Yet he has been careful in recent years to balance the need to promote accuracy
and validation of genetic testing with a desire to promote commercial endeavors
such as 23andMe and deCodeme–companies that offer the direct-to-consumer genetic
testing for dozens of diseases and traits.
Though
critical of the accuracy of some of these tests, Collins believes that they will be
useful in the long run. Under a Collins directorate, we could see an accelerated
effort to standardize and regulate these companies, either voluntarily or, if
that fails, through mandatory rules.
Francis
Collins has been known to make enemies. He still bristles when the rivalry between
him and Craig Venter, his bitter adversary during the race to sequence the
human genome in the 1990s, is brought up.
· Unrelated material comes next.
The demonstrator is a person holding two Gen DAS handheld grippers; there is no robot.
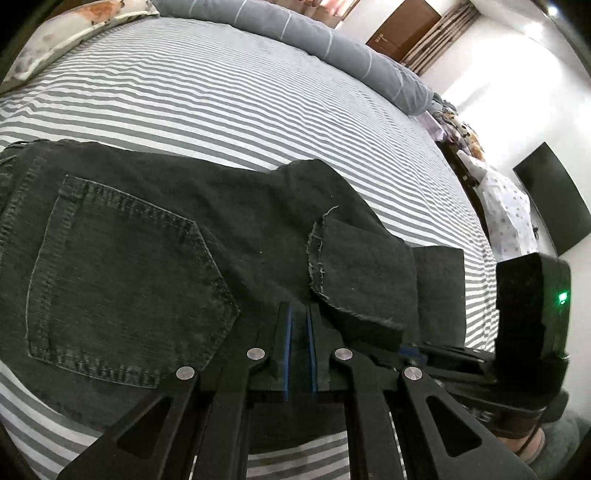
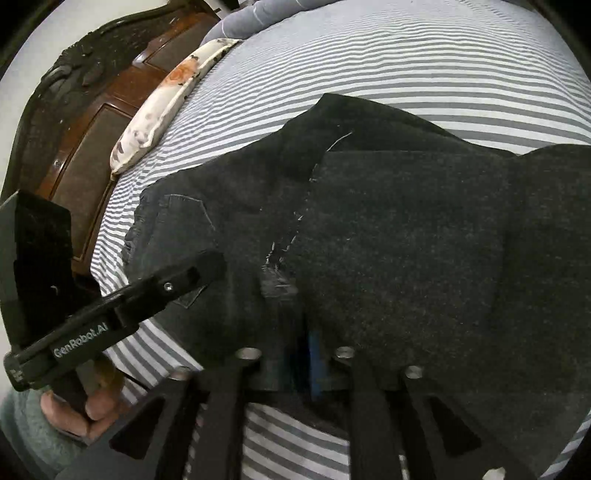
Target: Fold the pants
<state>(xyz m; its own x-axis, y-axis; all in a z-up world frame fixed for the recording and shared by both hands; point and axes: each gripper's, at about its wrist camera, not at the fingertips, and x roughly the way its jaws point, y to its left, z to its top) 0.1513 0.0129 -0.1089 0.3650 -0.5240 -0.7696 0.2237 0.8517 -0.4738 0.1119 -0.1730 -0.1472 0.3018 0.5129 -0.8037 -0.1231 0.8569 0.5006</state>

Other rivals from his past also
remember that the young Collins was willing to aggressively outmaneuver rivals
to get ahead.
“I
have to be honest about my own personality,” Collins said. “I am competitive. I
find it particularly exciting as a scientist to get at something that hasn’t
been done before. It’s an incredible downer to get scooped. This is human
nature.”
When
I sent Collins the profile that I wrote, with the allusion to St. Paul–which appears in my
2006 book Masterminds:
Genius, DNA and the Quest to Rewrite Life–I was sure that he would be
annoyed. But he wasn’t. He found it amusing, signing an e-mail soon after as
coming from “Francis, aka St. Paul.”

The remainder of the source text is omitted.